Jillian Kinzie

NSSE Institute & NILOA Senior Scholar, Indiana University School of Education

Jillian Kinzie, Ph.D. is Associate Director, Center for Postsecondary Research and the National Survey of Student Engagement (NSSE) Institute, Indiana University School of Education. She conducts research and leads project activities on effective use of student engagement data to improve educational quality and issues of teaching and learning, and serves as senior scholar with the National Institute for Learning Outcomes Assessment (NILOA) project.

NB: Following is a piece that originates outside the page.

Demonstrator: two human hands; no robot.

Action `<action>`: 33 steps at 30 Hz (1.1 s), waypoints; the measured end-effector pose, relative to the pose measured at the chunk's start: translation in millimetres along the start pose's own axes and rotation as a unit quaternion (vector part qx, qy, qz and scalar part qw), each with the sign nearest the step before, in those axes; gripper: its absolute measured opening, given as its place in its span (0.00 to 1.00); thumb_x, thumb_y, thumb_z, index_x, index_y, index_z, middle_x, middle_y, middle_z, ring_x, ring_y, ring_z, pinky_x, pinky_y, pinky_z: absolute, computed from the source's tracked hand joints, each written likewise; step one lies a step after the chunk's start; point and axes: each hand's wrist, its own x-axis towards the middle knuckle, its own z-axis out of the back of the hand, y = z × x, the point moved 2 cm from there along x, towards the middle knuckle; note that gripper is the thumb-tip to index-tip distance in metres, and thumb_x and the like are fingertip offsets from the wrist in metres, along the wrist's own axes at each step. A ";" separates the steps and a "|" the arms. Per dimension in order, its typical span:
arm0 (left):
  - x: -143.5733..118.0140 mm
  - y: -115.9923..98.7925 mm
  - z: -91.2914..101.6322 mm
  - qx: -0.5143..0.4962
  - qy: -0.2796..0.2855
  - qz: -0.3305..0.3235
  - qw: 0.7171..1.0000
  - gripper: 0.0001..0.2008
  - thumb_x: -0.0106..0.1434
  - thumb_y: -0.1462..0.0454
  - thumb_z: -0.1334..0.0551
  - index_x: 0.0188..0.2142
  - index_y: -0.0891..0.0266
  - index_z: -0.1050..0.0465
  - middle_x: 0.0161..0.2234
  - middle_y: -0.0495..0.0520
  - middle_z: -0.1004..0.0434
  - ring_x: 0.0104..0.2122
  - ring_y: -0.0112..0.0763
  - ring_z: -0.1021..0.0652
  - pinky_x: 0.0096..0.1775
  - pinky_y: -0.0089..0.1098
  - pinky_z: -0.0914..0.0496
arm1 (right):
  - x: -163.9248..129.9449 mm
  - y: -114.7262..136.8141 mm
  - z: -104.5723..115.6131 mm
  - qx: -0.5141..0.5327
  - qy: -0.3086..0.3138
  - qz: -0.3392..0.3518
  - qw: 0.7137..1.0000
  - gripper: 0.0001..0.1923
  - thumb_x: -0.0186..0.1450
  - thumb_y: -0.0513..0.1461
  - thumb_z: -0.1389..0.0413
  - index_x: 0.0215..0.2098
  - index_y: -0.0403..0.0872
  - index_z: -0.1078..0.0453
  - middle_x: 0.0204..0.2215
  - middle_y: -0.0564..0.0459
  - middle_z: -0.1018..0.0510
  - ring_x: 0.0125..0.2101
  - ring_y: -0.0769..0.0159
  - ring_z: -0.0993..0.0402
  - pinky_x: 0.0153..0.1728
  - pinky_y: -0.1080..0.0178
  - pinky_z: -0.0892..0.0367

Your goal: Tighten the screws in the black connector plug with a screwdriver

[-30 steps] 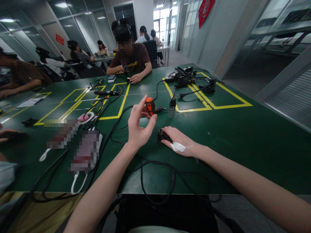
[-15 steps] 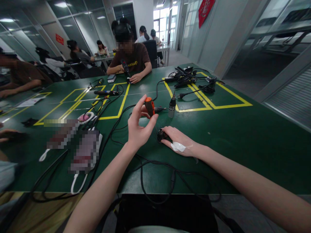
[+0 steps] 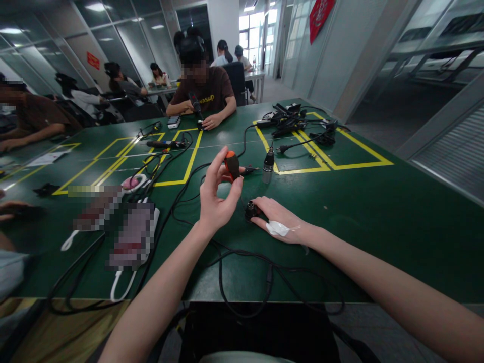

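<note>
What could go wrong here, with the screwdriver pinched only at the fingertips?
The left hand holds the orange-handled screwdriver only between fingertips, so it might slip and drop. The right hand pins the small black connector with fingers beside it, so a slipped tip could jab them. Loose black cables nearby could snag.

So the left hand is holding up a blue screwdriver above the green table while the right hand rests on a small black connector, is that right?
Not quite: the screwdriver in the left hand has an orange and black handle, not blue, as the head view shows. The rest holds: it is held up above the green table while the right hand rests on the small black connector.
</note>
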 end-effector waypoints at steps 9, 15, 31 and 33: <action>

She is co-author of Assessment in Student Affairs (2016); Using Evidence of Student Learning to Improve Higher Education (2015); One Size Does not Fit All: Traditional and Innovative Models of Student Affairs Practice, Second Edition (2014), and Student Success in College (2005/2010). She is co-editor of New Directions in Higher Education, is on the editorial board of Innovative Higher Education and the Journal of Postsecondary Student Success, and serves on the boards of the Washington Internship Institute and the Gardner Institute for Excellence in Undergraduate Education. She is a peer reviewer for several accreditors and regularly consults with colleges and universities about assessment, effective educational practice, inclusive excellence, high-impact practices, and support for student success.

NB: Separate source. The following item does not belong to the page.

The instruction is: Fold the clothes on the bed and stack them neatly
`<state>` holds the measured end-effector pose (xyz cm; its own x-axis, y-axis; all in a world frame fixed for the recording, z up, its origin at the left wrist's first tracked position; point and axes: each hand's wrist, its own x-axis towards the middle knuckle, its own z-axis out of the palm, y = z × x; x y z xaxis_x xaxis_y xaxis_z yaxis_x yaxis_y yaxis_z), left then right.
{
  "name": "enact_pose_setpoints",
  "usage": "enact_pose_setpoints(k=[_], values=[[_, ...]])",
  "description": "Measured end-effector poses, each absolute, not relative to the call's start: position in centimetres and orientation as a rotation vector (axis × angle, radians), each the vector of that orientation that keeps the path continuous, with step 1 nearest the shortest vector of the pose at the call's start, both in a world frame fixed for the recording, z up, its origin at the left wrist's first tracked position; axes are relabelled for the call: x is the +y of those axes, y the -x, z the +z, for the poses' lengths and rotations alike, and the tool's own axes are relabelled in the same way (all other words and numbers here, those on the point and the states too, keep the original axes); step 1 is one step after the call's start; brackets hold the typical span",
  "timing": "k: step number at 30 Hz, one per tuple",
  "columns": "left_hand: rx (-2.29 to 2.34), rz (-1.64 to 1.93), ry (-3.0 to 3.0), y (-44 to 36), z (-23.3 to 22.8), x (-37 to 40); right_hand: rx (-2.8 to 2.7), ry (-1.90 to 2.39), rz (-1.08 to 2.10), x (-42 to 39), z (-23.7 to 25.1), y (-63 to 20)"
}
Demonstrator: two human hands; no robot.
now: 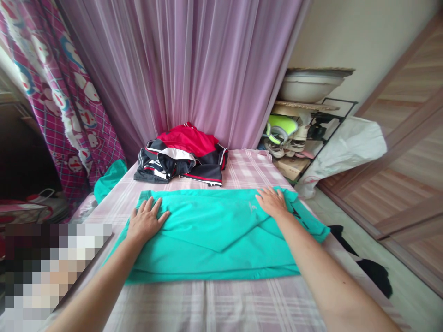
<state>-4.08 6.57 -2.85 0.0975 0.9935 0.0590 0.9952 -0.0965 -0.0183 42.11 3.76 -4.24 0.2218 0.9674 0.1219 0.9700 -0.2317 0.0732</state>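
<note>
A turquoise garment [214,235] lies spread and partly folded across a bed with a pink checked sheet [214,304]. My left hand [145,220] rests flat on the garment's left part, fingers apart. Flat on its upper right part, near a small pale logo, lies my right hand [272,202]. Neither hand grips the cloth.
A pile of red, black and white clothes [182,157] sits at the far end of the bed, against a mauve curtain [194,69]. A rack with shoes [287,136] and a basin [308,85] stands at the right. Dark clothing [374,272] lies on the floor.
</note>
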Motion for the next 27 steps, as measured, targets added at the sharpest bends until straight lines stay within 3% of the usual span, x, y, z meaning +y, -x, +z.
enact_pose_setpoints(k=[4, 9, 16, 22, 27], values=[[-2.075, -0.019, 2.283, 4.2, -3.0, 6.8, -1.738, 2.674, 0.039, 4.6, -5.0, -44.1], [-2.083, -0.047, 2.285, 4.3, -3.2, 6.9, -1.666, 2.722, 0.124, 5.2, -3.9, -45.1], [-2.08, -0.061, 2.281, 4.1, -3.1, 6.7, -1.761, 2.488, -0.22, 4.0, -3.8, -40.7], [-2.106, -0.057, 2.288, 3.9, -2.8, 6.5, -1.993, 2.473, 0.021, 2.0, -4.6, -37.6], [-2.098, -0.069, 2.3, 4.0, -2.9, 6.4, -2.001, 2.297, -0.045, 1.0, -2.6, -33.0]])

Kinzie earned her PhD from Indiana University in higher education with a minor in women’s studies. Prior to this, she served on the faculty of Indiana University and coordinated the master’s program in higher education and student affairs. She also worked in academic and student affairs at Miami University and Case Western Reserve University. She is currently co-PI on the Lumina Foundation funded “Assessing Quality and Equity in HIPs” and the Strada Foundation study, “Learning about Undergraduates’ Preparation for Work and Careers”.

Her scholarly interests include the assessment of student engagement, how colleges use data to improve, student and academic affairs partnerships and the impact of programs and practices to support student success, as well as first-year student development, teaching and learning in college, access and equity, and women in underrepresented fields. She has published on these topics and translated this scholarship at hundreds of institutions and higher education member organizations to increase the use of assessment results to inform improvements in undergraduate education and to enhance conditions for student success.